▶ [Aim of the exercise]: Start at the line that contains "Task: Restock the". Repeat it and each line after it, exactly, up to and including the final line of the data.

[Data under study Boundary: Start]

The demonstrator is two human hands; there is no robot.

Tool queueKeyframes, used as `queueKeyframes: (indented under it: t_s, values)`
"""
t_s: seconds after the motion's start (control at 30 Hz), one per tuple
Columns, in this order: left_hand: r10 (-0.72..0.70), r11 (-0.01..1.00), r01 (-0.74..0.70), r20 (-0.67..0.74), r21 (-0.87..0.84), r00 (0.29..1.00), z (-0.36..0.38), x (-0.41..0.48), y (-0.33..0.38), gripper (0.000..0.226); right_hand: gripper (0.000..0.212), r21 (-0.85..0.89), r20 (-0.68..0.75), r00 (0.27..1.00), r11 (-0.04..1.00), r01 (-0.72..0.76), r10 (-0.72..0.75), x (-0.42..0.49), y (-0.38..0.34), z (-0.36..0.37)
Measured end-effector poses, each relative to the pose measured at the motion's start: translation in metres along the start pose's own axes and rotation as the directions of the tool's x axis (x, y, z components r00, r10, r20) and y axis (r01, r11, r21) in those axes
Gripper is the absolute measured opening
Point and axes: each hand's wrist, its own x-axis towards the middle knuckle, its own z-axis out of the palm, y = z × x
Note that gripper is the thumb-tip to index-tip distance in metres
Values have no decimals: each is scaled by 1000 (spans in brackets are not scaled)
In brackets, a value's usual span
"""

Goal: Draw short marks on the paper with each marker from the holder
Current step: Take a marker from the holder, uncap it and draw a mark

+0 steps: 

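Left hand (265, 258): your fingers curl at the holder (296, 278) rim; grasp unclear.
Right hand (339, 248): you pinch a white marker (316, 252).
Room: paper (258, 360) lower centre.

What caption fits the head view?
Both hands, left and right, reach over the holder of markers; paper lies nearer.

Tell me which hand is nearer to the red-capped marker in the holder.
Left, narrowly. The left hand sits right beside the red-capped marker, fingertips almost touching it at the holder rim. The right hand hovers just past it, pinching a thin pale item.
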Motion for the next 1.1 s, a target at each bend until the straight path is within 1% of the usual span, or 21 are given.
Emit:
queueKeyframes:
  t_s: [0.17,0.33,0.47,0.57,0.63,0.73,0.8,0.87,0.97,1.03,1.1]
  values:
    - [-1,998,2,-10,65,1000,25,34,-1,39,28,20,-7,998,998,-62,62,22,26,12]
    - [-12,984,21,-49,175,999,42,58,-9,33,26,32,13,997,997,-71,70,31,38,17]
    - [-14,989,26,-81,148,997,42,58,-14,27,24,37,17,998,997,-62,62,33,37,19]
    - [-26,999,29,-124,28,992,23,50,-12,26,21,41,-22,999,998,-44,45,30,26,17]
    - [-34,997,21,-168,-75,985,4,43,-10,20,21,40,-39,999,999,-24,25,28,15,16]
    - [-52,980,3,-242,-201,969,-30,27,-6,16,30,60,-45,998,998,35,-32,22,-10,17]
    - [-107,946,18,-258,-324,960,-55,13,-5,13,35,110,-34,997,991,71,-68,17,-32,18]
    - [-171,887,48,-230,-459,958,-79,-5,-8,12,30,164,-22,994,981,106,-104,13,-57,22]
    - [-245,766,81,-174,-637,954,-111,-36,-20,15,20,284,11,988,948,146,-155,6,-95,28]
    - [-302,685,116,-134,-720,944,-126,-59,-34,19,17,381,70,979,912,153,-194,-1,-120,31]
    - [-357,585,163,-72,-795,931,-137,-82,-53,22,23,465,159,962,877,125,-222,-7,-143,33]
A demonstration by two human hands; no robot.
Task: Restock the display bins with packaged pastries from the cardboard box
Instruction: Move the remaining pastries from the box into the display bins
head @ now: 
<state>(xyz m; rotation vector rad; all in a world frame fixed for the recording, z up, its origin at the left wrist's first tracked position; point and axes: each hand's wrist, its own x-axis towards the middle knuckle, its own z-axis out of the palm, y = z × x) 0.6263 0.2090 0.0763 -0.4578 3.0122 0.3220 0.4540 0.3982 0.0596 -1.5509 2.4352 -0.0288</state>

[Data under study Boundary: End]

▶ [Exercise solution]:
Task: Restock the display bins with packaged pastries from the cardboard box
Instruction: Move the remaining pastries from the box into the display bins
head @ now: 
<state>(xyz m; rotation vector rad; all in a world frame fixed for the recording, z up, its origin at the left wrist's first tracked position; point and axes: each hand's wrist, its own x-axis towards the middle knuckle, its own z-axis out of the palm, y = z × x) 0.6263 0.2090 0.0763 -0.4578 3.0122 0.3220 0.4540 0.3982 0.0596 -1.5509 2.4352 -0.0288</state>

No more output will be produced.